Rebel and entertain them to death, and they won’t notice that it’s a kleptocracy. See, see, they have a whole full sentence of opinions right there. But that’s what I think is going on top of the food chain financially is figure it out how to take candy from the baby and they’re [00:13:00] doing it.

[00:13:00] Jonathan DeYoe: So, I’m j I’m, I’m gonna pull on a little bit.

So I think that there’s been always a, a sort of a super class that’s always existed and, and it’s, you know, whether you go back a hundred years or 200 years, or 500 years or a thousand years, there’s always been. A group that’s been super powerful relative to everybody else. And I think that that group today is they, they’ve distanced themselves from everybody else.

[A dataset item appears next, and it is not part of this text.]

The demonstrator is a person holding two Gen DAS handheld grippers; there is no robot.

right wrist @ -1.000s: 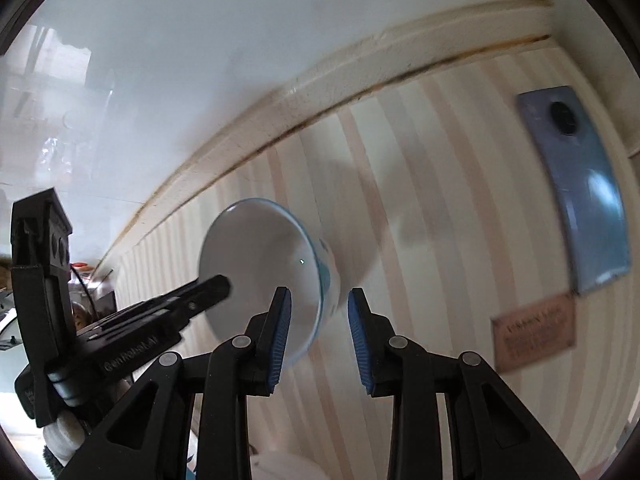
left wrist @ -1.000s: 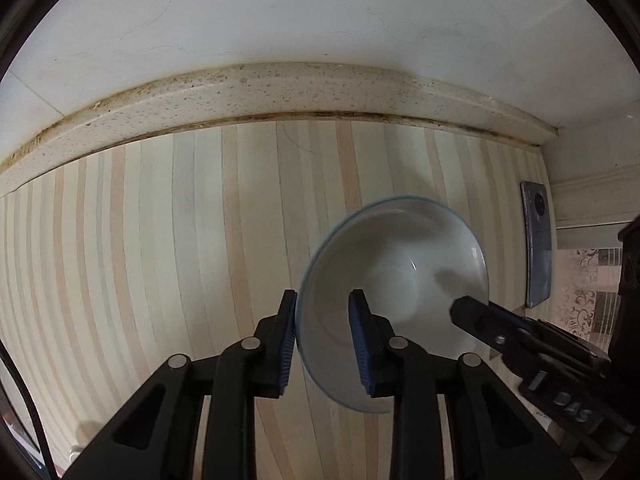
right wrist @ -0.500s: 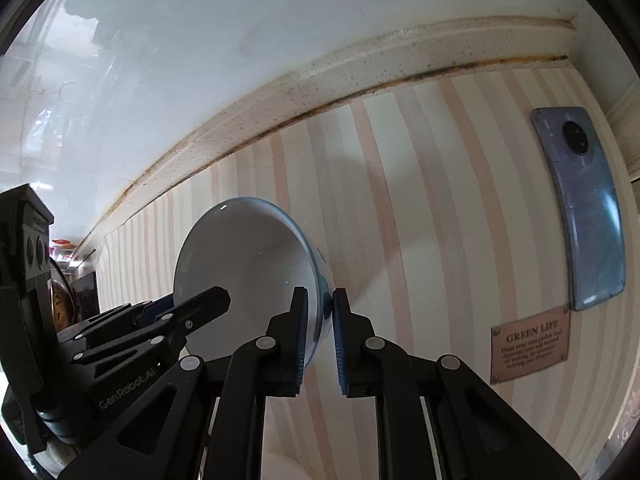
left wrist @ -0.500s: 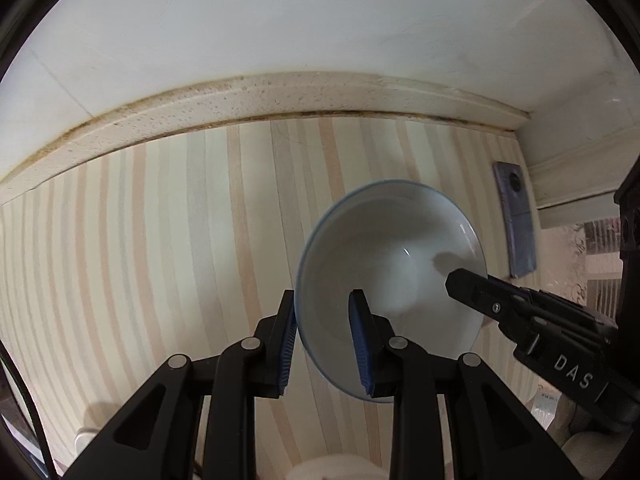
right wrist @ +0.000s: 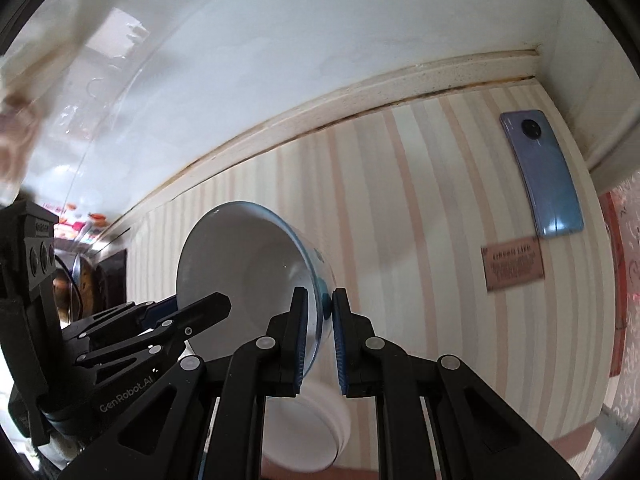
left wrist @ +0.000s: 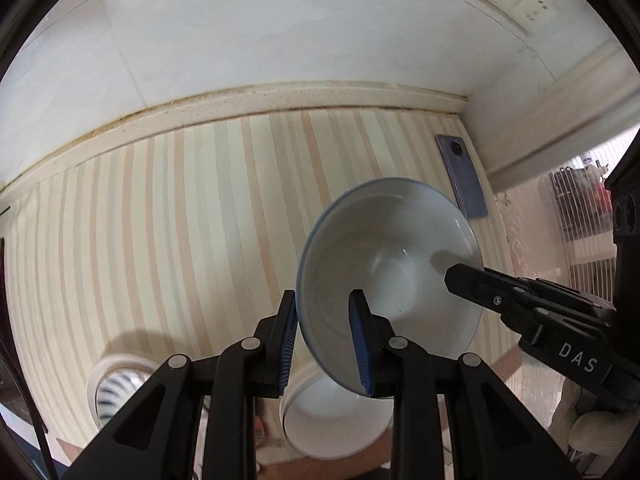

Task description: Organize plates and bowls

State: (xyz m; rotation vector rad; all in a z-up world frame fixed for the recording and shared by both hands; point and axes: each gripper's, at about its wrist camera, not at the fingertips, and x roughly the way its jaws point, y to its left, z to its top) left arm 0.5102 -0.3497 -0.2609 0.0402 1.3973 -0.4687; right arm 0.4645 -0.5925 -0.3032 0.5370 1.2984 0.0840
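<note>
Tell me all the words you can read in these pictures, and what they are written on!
"DAS": white letters on the right hand-held gripper, seen from the left wrist.
"GenRobot.AI": on the left hand-held gripper, seen from the right wrist.
Brown label on the striped mat: there is print, but too blurred to read.
Phone: no readable text.
Bowl: no words.
</note>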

Do you think it’s horribly worse today than it was a thousand years ago? Or do you think it’s, the difference is a similar difference? Like somebody’s gonna try to take for their own, they just have more power today to do so.

[00:13:31] Vicki Robin: I think in the history of the United States, there’s been populist movements

[00:13:35] Jonathan DeYoe: Sure.

[00:13:35] Vicki Robin: And progressive movements that have clawed back. Money and power from the super wealthy. I think it’s, it’s a quality of our democracy, however shaky it is, that the people feel empowered to stop that. And supposedly, we’re not supposed to have a king. We’re supposedly, we’re supposed to have the ability to make laws for ourselves.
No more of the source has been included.